The problem: Below is a listing; restate from it, character for character, the lines beginning at the line holding "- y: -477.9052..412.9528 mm" and ending at the line holding "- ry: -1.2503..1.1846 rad", both included.

** Opening Raw data block **

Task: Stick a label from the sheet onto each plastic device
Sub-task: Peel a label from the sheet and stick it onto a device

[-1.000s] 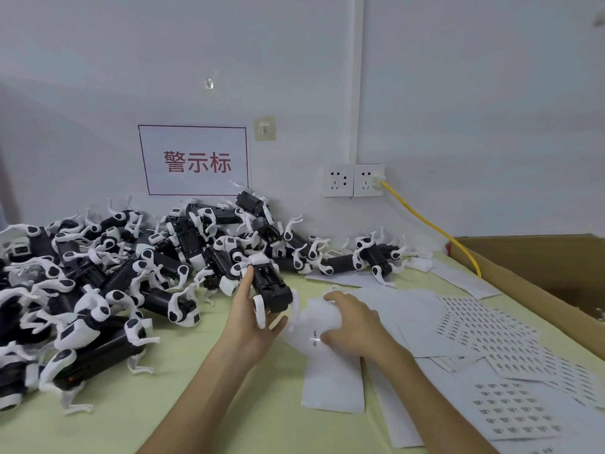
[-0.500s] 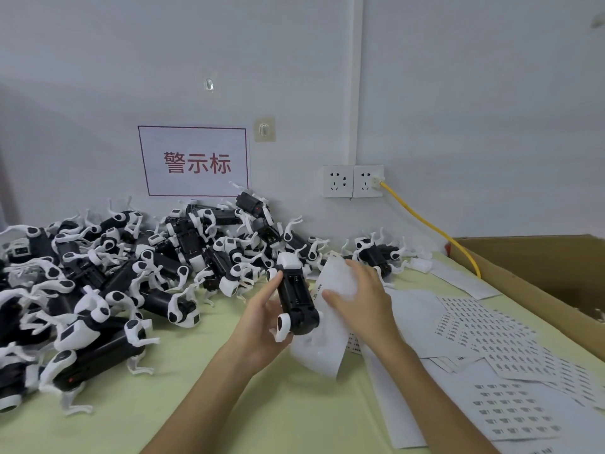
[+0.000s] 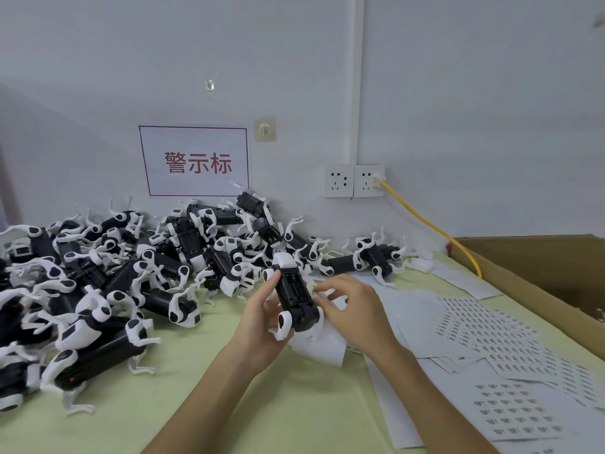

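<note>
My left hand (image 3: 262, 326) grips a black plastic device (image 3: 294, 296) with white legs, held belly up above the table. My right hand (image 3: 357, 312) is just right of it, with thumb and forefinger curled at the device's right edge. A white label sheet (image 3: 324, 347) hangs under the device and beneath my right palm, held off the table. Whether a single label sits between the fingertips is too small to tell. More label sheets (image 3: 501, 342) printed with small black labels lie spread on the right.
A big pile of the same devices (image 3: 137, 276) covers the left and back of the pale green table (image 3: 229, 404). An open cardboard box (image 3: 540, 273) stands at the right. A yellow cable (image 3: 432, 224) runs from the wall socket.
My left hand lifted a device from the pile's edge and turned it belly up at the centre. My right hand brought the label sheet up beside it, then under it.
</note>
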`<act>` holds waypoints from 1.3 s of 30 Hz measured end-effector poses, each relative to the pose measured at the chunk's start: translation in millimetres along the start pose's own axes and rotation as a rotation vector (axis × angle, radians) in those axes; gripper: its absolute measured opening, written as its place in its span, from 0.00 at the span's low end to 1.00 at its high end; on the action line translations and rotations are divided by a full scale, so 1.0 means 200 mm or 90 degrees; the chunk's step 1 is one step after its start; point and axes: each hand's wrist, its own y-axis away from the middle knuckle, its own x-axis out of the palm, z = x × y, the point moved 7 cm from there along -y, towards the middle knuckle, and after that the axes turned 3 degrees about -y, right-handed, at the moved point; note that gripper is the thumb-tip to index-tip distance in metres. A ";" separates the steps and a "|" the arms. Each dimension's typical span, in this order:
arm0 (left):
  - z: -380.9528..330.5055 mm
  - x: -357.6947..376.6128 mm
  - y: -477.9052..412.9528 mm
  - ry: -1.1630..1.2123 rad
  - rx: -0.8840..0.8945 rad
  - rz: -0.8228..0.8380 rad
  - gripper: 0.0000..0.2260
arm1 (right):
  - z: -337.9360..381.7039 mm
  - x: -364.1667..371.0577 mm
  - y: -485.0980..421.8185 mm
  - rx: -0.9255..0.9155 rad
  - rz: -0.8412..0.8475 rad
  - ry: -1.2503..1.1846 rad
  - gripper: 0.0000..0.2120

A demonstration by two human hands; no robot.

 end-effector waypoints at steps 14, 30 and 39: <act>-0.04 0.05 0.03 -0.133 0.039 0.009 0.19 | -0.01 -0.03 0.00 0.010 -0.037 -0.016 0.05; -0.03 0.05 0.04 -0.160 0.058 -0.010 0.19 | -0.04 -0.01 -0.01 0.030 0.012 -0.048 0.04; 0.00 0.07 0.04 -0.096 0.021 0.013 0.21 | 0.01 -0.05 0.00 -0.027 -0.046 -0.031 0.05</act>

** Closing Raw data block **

Answer for this exercise:
  - y: -477.9052..412.9528 mm
  - ry: -1.1630..1.2123 rad
  - rx: -0.8840..0.8945 rad
  - rz: -0.8228..0.8380 rad
  - gripper: 0.0000..0.2260
arm1 (right):
  - z: -337.9360..381.7039 mm
  - x: -364.1667..371.0577 mm
  - y: -485.0980..421.8185 mm
  - rx: -0.9255..0.9155 rad
  - rz: -0.8412..0.8475 rad
  - ry: -1.2503..1.1846 rad

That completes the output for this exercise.